The Trump administration fashioned a broad and acceptable accommodation of religious objections to the mandate, but attorneys general from Pennsylvania and New Jersey refused to accept this regulatory accommodation. They ran to court and obtained something extraordinary — a nationwide injunction against the new rule. Their astonishing claim: The federal government is somehow powerless to guard against its own encroachment on religious freedom.

The Little Sisters have refused to back down, because, serving elderly poor is part of their calling as Catholics. Catholics faithful to the teaching of the Catholic Church. So, they’re back at the Supreme Court.

Little Sisters of the Poor v. Pennsylvania is a consolidation of those two cases, brought by the attorneys general in Pennsylvania and New Jersey against the Trump administration’s rule. A recent Wall Street Journal editorial on the subject offers some helpful context:

In 2014 the Justices held 5-4 that the contraception mandate, as applied to Hobby Lobby and closely held businesses, could not be squared with RFRA. The government “has not shown that it lacks other means of achieving its desired goal without imposing a substantial burden on the exercise of religion,” the Court said in Burwell v. Hobby Lobby. As one alternative, the ruling suggested that the feds could “assume the cost” themselves. This analysis still holds.

Amicus briefs from groups like Planned Parenthood say women would be harmed if their bosses—who might or might not be nuns—can object to paying for contraceptives. But in 2017 the Health and Human Services Department estimated that the exemptions would not apply to more than 99.9% of women. Hobby Lobby’s critics in 2014 advanced alarming theories about whether, for example, an employer who was a Jehovah’s Witness could decline to pay for blood transfusions. Six years later, where is that parade of horribles?

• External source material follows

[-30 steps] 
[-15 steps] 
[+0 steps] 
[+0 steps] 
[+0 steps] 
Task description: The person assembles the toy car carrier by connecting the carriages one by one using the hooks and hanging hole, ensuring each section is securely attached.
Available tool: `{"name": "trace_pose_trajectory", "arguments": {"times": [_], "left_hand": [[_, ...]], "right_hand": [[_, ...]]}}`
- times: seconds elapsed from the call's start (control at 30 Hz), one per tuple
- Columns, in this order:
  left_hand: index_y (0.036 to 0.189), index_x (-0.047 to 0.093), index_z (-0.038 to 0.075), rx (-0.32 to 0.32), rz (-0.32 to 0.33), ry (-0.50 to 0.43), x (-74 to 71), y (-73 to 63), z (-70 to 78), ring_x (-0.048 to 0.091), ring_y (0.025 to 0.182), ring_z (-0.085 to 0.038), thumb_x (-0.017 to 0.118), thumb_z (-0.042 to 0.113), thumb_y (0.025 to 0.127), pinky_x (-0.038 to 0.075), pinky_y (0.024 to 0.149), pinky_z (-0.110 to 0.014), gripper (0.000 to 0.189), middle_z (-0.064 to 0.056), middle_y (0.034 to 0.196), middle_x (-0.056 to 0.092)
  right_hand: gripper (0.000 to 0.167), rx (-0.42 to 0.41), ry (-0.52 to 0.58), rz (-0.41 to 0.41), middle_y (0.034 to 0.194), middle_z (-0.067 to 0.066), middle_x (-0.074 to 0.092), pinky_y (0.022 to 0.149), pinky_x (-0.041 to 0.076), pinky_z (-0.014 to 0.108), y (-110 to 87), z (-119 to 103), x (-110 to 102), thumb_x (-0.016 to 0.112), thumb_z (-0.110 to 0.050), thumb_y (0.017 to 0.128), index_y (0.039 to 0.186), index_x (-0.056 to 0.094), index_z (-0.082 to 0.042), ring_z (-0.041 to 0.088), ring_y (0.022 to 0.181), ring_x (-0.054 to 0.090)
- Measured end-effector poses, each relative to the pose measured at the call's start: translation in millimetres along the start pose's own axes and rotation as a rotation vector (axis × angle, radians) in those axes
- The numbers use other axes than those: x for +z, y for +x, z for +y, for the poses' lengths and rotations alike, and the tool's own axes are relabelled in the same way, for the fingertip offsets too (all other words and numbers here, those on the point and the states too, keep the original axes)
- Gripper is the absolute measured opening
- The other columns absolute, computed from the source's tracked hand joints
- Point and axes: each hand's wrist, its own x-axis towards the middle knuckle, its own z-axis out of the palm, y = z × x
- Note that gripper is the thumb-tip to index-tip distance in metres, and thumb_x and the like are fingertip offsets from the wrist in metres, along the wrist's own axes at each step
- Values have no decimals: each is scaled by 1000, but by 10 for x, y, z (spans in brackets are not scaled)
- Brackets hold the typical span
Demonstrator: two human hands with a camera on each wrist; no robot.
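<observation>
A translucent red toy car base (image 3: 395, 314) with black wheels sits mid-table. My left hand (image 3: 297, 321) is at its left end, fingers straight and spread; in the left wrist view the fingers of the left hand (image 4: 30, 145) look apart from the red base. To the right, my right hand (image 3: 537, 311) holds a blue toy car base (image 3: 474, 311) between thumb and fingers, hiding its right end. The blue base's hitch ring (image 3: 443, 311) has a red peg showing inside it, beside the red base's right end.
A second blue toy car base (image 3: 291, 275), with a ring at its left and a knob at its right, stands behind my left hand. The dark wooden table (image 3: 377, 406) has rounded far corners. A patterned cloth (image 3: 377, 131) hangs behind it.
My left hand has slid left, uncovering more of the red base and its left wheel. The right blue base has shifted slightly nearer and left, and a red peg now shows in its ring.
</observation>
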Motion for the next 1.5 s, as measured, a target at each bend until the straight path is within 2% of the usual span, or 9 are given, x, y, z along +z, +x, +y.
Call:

During earlier rounds of this latest case, lawyers for Pennsylvania admitted that the state already has several government programs to provide free or low-cost contraceptives. The state has failed to identify a single person who it alleges will lose access to birth control because of the Trump administration’s rule. And the state never challenged the Obama administration over exemptions granted to secular corporations, which covered millions more people than the religious exemption.

Pennsylvania’s true objective — and that of every state government seeking to impede these religious exemptions — is not to guarantee that women can access contraception, which is readily available and far easier to finance than many kinds of necessary medical care.

These lawsuits seek with pseudo-religious fervor to punish believers and drive conscience from the public square. Their aim is to uniformly enforce the progressive creed that contraception is health care — and, what’s more, that subsidized contraception is a woman’s right. At the root of these lawsuits is the sinister belief that contraception, funded by one’s employer regardless and guaranteed by the state, is a requirement of freedom. It is little surprise that such a worldview seeks to trample on the rights of those with religious or moral beliefs that contradict this secular dogma.